PROMPT:
Write the listing below again, word for word.

EXERCISE DATA:
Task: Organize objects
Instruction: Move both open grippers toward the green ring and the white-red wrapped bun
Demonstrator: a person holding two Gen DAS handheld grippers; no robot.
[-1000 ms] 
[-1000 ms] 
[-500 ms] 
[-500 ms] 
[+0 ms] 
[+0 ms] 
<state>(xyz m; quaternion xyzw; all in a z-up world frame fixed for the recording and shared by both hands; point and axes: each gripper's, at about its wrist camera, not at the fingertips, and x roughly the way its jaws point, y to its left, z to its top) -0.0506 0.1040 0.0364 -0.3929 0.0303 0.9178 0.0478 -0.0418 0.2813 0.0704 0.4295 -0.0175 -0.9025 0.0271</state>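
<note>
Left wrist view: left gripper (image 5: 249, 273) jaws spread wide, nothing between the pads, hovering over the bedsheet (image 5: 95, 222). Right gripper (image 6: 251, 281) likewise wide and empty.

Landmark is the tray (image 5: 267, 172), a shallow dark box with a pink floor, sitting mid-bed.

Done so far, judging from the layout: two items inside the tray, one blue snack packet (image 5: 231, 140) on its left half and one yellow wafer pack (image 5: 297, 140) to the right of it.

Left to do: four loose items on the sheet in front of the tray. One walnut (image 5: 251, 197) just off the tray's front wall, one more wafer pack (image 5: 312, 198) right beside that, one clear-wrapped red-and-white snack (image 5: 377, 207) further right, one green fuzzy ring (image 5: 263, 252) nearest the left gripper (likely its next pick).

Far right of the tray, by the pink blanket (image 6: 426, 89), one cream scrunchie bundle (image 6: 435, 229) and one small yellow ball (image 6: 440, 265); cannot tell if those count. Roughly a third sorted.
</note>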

REPLY:
Task: Organize objects
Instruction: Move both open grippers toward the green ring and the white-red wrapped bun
Demonstrator: a person holding two Gen DAS handheld grippers; no robot.
[-1000 ms] 
[-1000 ms] 
[-500 ms] 
[-500 ms] 
[+0 ms] 
[+0 ms] 
<state>(xyz m; quaternion xyzw; all in a z-up world frame fixed for the recording and shared by both hands; point and axes: each gripper's, at about its wrist camera, not at the fingertips, and x roughly the way its jaws point, y to its left, z to its top) -0.0506 0.1040 0.0364 -0.3929 0.0303 0.9178 0.0478 -0.0418 0.2813 0.0704 0.4295 -0.0175 -0.9025 0.0271</state>
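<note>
Left wrist view: left gripper (image 5: 249, 273) jaws spread wide, nothing between the pads, hovering over the bedsheet (image 5: 95, 222). Right gripper (image 6: 251, 281) likewise wide and empty.

Landmark is the tray (image 5: 267, 172), a shallow dark box with a pink floor, sitting mid-bed.

Done so far, judging from the layout: two items inside the tray, one blue snack packet (image 5: 231, 140) on its left half and one yellow wafer pack (image 5: 297, 140) to the right of it.

Left to do: four loose items on the sheet in front of the tray. One walnut (image 5: 251, 197) just off the tray's front wall, one more wafer pack (image 5: 312, 198) right beside that, one clear-wrapped red-and-white snack (image 5: 377, 207) further right, one green fuzzy ring (image 5: 263, 252) nearest the left gripper (likely its next pick).

Far right of the tray, by the pink blanket (image 6: 426, 89), one cream scrunchie bundle (image 6: 435, 229) and one small yellow ball (image 6: 440, 265); cannot tell if those count. Roughly a third sorted.
</note>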

Thus the exercise is complete.